Воропаев слушал ее со смешанным чувством страха и уважения. Он молчал, не умея ничего объяснить ей, и ему было стыдно за свое молчание.
Но как объяснить, что его тяга к ней была глубоко человеческой, рожденной сиротством, растерянностью, которые так тяжело переживаются мужчинами, потерявшими одну и еще не нашедшими другую жизнь?
Да разве знал он, как строятся эти личные жизни? И что собственно можно было назвать его личной жизнью? Судьба молодых Поднебеско занимала его, почти как собственная. Старый Цимбал, Ступина, Городцов — тоже были его семьей. Он не мог бы покинуть их без сожаления. Но он ясно отдавал себе отчет в том, что не так мечтала о семье Лена. У таких, как он, собственная семейная жизнь всегда занимала так мало места в сознании, что ее как бы и не было, и не к этому берегу направлял он свой парус.

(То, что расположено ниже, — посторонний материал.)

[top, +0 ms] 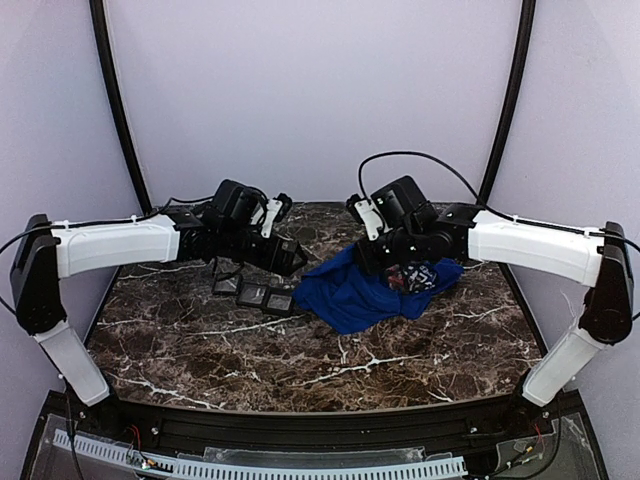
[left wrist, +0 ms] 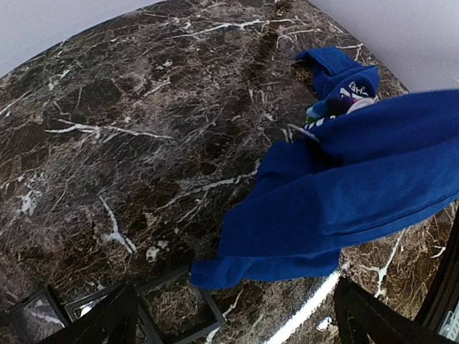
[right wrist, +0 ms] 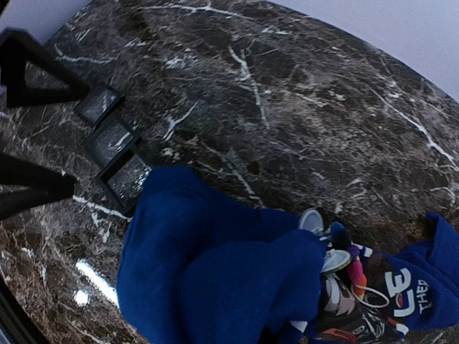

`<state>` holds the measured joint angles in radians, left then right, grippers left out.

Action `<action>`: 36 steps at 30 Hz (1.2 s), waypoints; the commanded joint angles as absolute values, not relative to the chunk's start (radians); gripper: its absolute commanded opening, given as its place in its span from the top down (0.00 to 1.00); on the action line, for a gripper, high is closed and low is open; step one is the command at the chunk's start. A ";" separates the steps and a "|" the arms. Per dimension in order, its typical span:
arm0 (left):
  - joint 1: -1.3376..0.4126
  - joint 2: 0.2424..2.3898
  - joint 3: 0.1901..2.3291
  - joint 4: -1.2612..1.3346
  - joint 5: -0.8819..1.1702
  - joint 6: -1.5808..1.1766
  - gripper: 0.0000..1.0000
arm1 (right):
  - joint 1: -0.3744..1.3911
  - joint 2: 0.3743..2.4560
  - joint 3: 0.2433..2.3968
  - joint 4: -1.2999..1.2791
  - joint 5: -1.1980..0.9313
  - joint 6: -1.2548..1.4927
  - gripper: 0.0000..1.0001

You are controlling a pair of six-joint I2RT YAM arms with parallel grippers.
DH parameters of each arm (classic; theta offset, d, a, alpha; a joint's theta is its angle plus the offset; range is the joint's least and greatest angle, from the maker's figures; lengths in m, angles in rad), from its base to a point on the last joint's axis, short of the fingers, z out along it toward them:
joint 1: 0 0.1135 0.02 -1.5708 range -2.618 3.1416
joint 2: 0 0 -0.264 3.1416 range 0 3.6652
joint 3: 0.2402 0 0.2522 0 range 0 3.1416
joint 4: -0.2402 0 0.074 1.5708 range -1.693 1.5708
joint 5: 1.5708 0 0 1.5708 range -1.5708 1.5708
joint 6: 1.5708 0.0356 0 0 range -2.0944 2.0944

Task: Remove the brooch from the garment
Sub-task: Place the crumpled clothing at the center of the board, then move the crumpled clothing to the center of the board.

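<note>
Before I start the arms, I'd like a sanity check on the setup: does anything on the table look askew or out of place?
Only the garment: it lies bunched and folded over itself, not flat, one edge reaching the nearest tray. The fold crowds the brooch beside the print. Nothing looks spilled or damaged.

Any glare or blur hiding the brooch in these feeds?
Left wrist: sharp, glare streak on the marble table below the blue garment, clear of the brooch. Right wrist: glare spots lower left only, brooch sharp. Top external: brooch too small to resolve.
</note>
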<state>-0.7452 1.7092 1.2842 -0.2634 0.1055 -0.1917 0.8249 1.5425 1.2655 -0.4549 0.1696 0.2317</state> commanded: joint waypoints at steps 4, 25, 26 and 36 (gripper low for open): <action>-0.745 1.489 1.177 -0.190 -0.003 -0.280 0.01 | 0.934 1.652 1.415 -0.362 -0.088 0.254 0.66; -0.744 1.793 1.358 -0.196 0.276 -0.310 0.01 | 0.682 1.557 1.221 -0.418 0.070 0.401 0.01; -0.747 1.823 1.369 -0.204 0.300 -0.311 0.01 | 0.670 1.567 1.210 -0.409 0.048 0.396 0.01; -0.763 1.932 1.416 -0.186 0.380 -0.309 0.01 | 0.647 1.616 1.082 -0.346 -0.030 0.427 0.17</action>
<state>-0.7486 1.9202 1.3785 -0.1925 0.3199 -0.3168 0.6487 1.6218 1.1549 -0.3882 0.0212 0.3939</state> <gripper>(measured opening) 0.987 0.868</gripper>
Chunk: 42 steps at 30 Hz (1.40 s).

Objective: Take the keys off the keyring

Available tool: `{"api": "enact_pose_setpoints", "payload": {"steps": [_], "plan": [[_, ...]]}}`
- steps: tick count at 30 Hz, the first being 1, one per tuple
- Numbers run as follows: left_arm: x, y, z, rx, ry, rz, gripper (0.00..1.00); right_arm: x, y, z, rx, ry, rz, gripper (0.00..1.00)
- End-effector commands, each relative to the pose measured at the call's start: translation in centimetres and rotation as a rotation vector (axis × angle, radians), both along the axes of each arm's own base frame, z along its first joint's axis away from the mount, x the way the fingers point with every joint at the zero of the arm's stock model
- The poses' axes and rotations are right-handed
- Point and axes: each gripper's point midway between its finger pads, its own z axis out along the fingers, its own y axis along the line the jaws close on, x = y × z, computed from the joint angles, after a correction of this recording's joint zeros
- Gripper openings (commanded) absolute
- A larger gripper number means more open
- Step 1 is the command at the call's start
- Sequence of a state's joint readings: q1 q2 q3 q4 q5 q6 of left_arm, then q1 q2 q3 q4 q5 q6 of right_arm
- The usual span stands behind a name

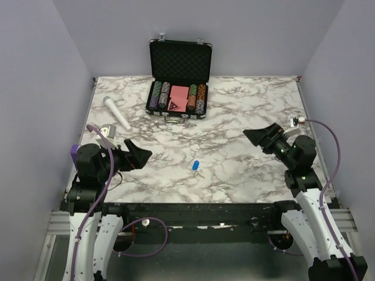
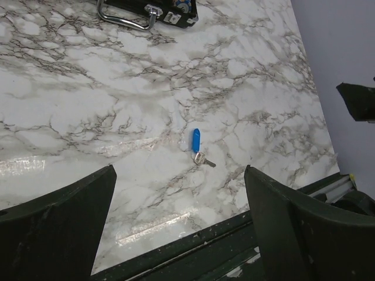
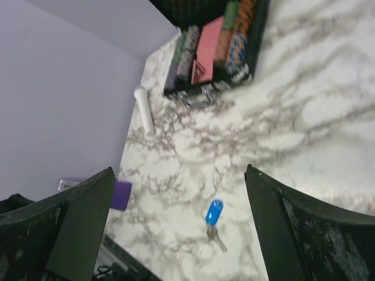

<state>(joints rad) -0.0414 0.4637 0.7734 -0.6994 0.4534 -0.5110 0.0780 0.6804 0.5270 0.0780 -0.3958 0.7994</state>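
The keyring, a small blue oblong tag (image 1: pixel 195 165), lies on the marble table near its front middle, with a small metal key (image 1: pixel 201 174) joined to its near end. Both also show in the left wrist view, tag (image 2: pixel 195 139) and key (image 2: pixel 202 158), and in the right wrist view, tag (image 3: pixel 214 211) and key (image 3: pixel 215 236). My left gripper (image 1: pixel 139 154) is open and empty, well left of the tag. My right gripper (image 1: pixel 258 137) is open and empty, well to its right.
An open black case (image 1: pixel 179 79) with poker chips and cards stands at the back middle. A white microphone-like stick (image 1: pixel 117 113) lies at the back left. A purple block (image 1: pixel 74 153) sits on the left arm. The table's front edge (image 1: pixel 193 205) is close behind the key.
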Motion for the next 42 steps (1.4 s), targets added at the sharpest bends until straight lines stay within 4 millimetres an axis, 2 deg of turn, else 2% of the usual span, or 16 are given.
{"api": "enact_pose_setpoints", "payload": {"steps": [1,5,8,10,11,15,18,21,26,32,35,42], "plan": [[-0.6,-0.9,0.8,0.007,-0.028,-0.085,0.99,-3.6,1.0,-3.4,0.09,0.211,0.055,1.0],[-0.6,-2.9,2.3,-0.047,-0.097,-0.224,0.99,-4.3,1.5,-4.9,0.1,0.274,0.079,1.0],[0.6,-3.1,2.4,-0.039,-0.087,-0.21,0.99,-4.0,2.2,-5.0,0.074,0.288,0.085,1.0],[1.9,-3.1,2.4,0.001,-0.063,-0.188,0.99,-3.2,2.3,-5.4,0.003,0.334,0.062,1.0],[2.6,-3.3,2.0,0.034,-0.036,-0.177,0.99,-2.6,2.4,-6.3,-0.045,0.384,0.041,1.0],[4.7,-5.7,1.6,0.195,0.027,-0.202,0.97,-0.3,3.9,-7.7,-0.196,0.485,0.029,1.0],[6.0,-7.9,1.0,0.226,0.048,-0.259,0.94,0.4,4.5,-7.5,-0.177,0.451,0.031,1.0],[7.0,-9.8,-0.9,0.241,0.081,-0.34,0.89,-0.9,5.1,-9.8,-0.132,0.48,0.062,1.0],[8.6,-12.5,-4.7,0.317,0.129,-0.412,0.87,-3.4,4.9,-14.0,-0.104,0.526,0.085,1.0],[9.6,-15.5,-8.8,0.415,0.204,-0.471,0.76,-4.2,5.1,-17.0,-0.112,0.536,0.115,1.0],[9.4,-16.8,-10.9,0.464,0.237,-0.504,0.76,-4.3,5.5,-18.1,-0.105,0.523,0.144,1.0],[8.6,-18.4,-14.6,0.507,0.311,-0.537,0.76,-4.5,6.1,-18.7,-0.09,0.501,0.184,1.0]]}}
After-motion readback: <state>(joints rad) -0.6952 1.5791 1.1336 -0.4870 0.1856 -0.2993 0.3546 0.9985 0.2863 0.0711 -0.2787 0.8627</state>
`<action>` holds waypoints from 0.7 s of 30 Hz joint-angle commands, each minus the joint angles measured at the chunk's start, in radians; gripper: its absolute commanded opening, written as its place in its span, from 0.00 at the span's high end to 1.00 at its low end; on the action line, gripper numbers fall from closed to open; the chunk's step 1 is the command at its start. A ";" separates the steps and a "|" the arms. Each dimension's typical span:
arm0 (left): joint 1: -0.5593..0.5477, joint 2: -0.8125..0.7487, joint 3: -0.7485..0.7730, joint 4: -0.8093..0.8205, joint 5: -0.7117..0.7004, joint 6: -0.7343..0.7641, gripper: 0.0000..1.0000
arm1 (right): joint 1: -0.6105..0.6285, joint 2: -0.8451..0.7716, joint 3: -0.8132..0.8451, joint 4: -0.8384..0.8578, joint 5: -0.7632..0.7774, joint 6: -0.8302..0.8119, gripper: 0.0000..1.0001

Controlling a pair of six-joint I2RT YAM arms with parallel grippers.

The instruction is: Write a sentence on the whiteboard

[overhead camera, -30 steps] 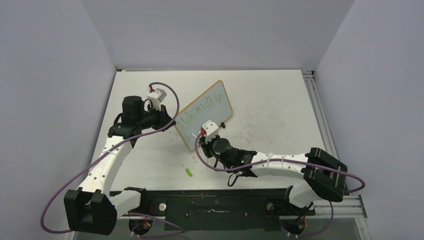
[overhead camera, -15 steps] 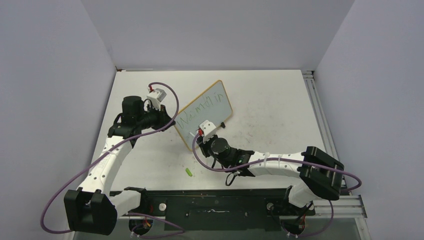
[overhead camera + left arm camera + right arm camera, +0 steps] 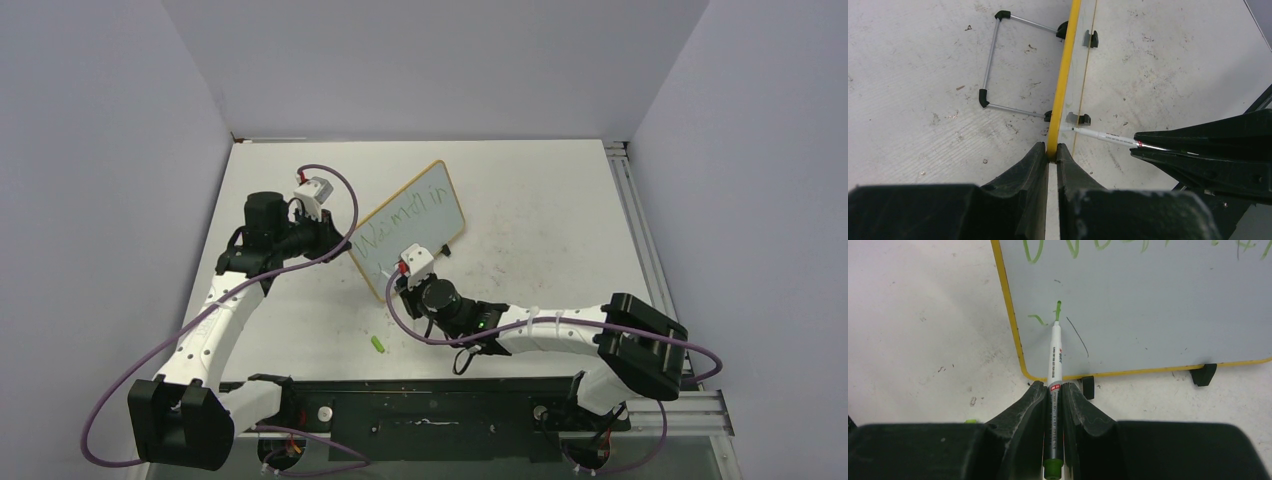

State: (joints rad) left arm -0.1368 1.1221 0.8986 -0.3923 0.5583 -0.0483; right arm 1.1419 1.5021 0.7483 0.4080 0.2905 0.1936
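Observation:
The whiteboard (image 3: 415,228), framed in yellow, stands tilted on the table with the sentence (image 3: 405,220) in green on its upper line. My left gripper (image 3: 338,240) is shut on the board's left edge (image 3: 1063,90). My right gripper (image 3: 1054,390) is shut on a white marker (image 3: 1055,357). The marker's green tip touches the board's lower left corner area, next to a short green stroke (image 3: 1037,318). In the right wrist view the first line of the sentence (image 3: 1073,247) runs along the top. The left wrist view shows the marker (image 3: 1098,135) meeting the board face.
A green marker cap (image 3: 378,344) lies on the table in front of the board. Behind the board is its wire stand (image 3: 990,65), and black feet (image 3: 1204,374) sit under its lower edge. Walls close in the table on three sides.
My right gripper with the marker has shifted slightly left and lower along the board. The left gripper and the board have not moved.

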 commanded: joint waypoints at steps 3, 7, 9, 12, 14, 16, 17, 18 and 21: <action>0.001 -0.008 0.019 -0.014 -0.008 0.011 1.00 | 0.021 0.007 -0.032 0.000 -0.006 0.039 0.95; -0.001 -0.008 0.018 -0.012 -0.009 0.011 1.00 | 0.024 0.017 -0.042 -0.001 -0.029 0.048 0.95; 0.000 -0.007 0.019 -0.012 -0.008 0.011 1.00 | 0.028 0.024 -0.046 -0.002 -0.032 0.051 0.95; 0.000 -0.007 0.017 -0.013 -0.010 0.011 1.00 | 0.030 0.030 -0.051 0.000 -0.037 0.056 0.95; 0.000 -0.006 0.018 -0.012 -0.011 0.011 1.00 | 0.031 0.032 -0.053 0.002 -0.040 0.057 0.95; 0.000 -0.006 0.019 -0.011 -0.010 0.011 1.00 | 0.031 0.035 -0.053 0.004 -0.042 0.058 0.95; 0.000 -0.007 0.019 -0.012 -0.011 0.011 1.00 | 0.031 0.037 -0.052 0.003 -0.043 0.058 0.95; 0.001 -0.006 0.018 -0.013 -0.010 0.011 1.00 | 0.031 0.039 -0.051 0.003 -0.043 0.058 0.95; 0.000 -0.006 0.018 -0.013 -0.010 0.011 1.00 | 0.031 0.040 -0.046 0.001 -0.035 0.056 0.95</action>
State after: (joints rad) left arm -0.1368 1.1221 0.8986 -0.3923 0.5591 -0.0486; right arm 1.1667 1.5352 0.6952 0.3801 0.2577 0.2386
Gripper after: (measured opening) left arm 0.079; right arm 0.154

Можно даже, пожалуй, пожалеть об этом, но изменить ничего нельзя.
— Не говорите мне ничего, Алексей Вениаминович, — продолжала между тем Лена более спокойным и даже властным тоном. — Я ведь и сама не раз думала, пойдет или не пойдет наша с вами жизнь, а теперь вижу, ничего бы у нас с вами не вышло. Любить, Алексей Вениаминович, — это, по-моему, верить, что человек, которого ты любишь, желает тебе только хорошего, а вы — желаете добра, а делаете мне зло. Вы хотели забыть Александру Ивановну, потому что вам жалко ее брать в свою жизнь… Плохо, мол, ей тут будет. А она, видать, не жалеет себя ни в чем, только бы поближе к вам быть. А вы не бойтесь. А я… а мне… — ее тонкие шершавые губы, всегда спокойно смелые и иронические, вдруг изогнулись в трудной гримасе, — мне, видно, другую жизнь строить надо. За пазухой у вас не высидишь счастья.
Он взял ее руку и прижал к губам. Она не отняла ее.
— Вы, правда, послушайте меня, как сестру, худого я вам не пожелаю, — вы ее зовите, ее. Обед она вам не сварит, это верно, и за папиросами бегать не будет, но…
И, не найдя слов, просто распахнула руки, и было ее движение так вольно и красиво, что лучше слов объяснило мысль.
— Я вот за Поднебесками наблюдала, — говорила Лена, присаживаясь рядом с Воропаевым, точно после всего ею сказанного она получила право на товарищескую близость. — И как же они спорят! До слез! И дуются один на другого, а ведь завидно глядеть, как они друг для друга стараются. А я? Да разве я могу так с вами?..
Воропаев глядел на нее, удивленный и донельзя растроганный, — так удивительно правдива и умна была ее речь.
— Я на вас зла не держу, — сквозь слезы продолжала она, гладя его руку. — Вы меня, Алексей Вениаминович, жить научили, а сами вот жить еще не умеете. Других чему только не научили, а сами свою долю взять не знаете как. Нехорошо это. И мне никто не простит, если я собою вас свяжу. Стойте, стойте! Вы уж терпите, я за всю жизнь сегодня такая разговорчивая, — я утром как прочла письмо ее, как взволнуюсь, как разозлюсь на вас, стыдно мне стало, — кто, мол, теперь я такая!.. А сейчас, как все высказала, вижу — судьба моя еще не сказана и впереди вся, и хоть болит сердце, а через чужую долю перешагнуть не хочу. Ну, хватит, Алексей Вениаминович, заговорила я вас, милый вы мой!.. — и, легко поднявшись, она вышла на балкон.